Posted on • Originally published at hellocode.dev on

Ownership with Rust

I've recently started learning the Rust programming language, I'm still very much a novice but thought it would be beneficial to attempt to explain some of its features here.

Ownership is one of the key features of Rust. Unlike other languages, Rust does not free unused memory with the use of a garbage collector or require the programmer to manage it manually. Instead, Rust uses a system of ownership to manage its values with rules which the compiler checks at compile time, meaning that you get the best of both worlds as your program is not slowed down at runtime by a garbage collector and you are not required to manage the memory usage yourself.

The basic idea of ownership is a simple one; every value is owned by a variable, it can only be owned by one variable at a time and when the variable goes out of scope, the value is dropped from memory.

Stack or Heap?

First, it's probably a good idea to talk about the two types of values that Rust deals with. Some values have a fixed size which is known at compile time and which will not change throughout the life of the program, for example u32. These values can be be stored on the stack and can be passed around freely without needing to worry about ownership. The other type of value is dynamic, it has a size which is not known at compile time and which could change whilst the program is running, such as a String. This second type is stored on the heap and a pointer to its location in memory is stored on the stack instead. The data on the heap can change size but its pointer will always remain the same size.

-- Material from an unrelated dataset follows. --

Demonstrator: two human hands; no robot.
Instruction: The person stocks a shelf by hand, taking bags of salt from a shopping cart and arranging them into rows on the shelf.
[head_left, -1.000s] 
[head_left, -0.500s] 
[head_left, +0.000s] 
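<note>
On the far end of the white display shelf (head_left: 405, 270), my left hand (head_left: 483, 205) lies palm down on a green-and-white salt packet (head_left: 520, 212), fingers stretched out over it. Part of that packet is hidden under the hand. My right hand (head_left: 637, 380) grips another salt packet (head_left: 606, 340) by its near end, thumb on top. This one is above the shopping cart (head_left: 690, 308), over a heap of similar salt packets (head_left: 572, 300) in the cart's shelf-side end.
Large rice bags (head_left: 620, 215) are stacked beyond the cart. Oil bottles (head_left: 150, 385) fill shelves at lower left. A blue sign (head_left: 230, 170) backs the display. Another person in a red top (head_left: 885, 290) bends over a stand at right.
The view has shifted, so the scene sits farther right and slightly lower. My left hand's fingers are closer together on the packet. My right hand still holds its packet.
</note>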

Ownership exists because of these dynamic values. Other languages encounter problems when pointers are left in the stack which reference memory that has already been reallocated; Rust does not have this problem. When a variable owns a value on the heap, no other variable can own it. It is possible to create pointers which reference the variable that owns the value and ownership can be moved to a different variable. When the variable that owns the value goes out of scope, the value is removed from the heap so that the memory can be reallocated.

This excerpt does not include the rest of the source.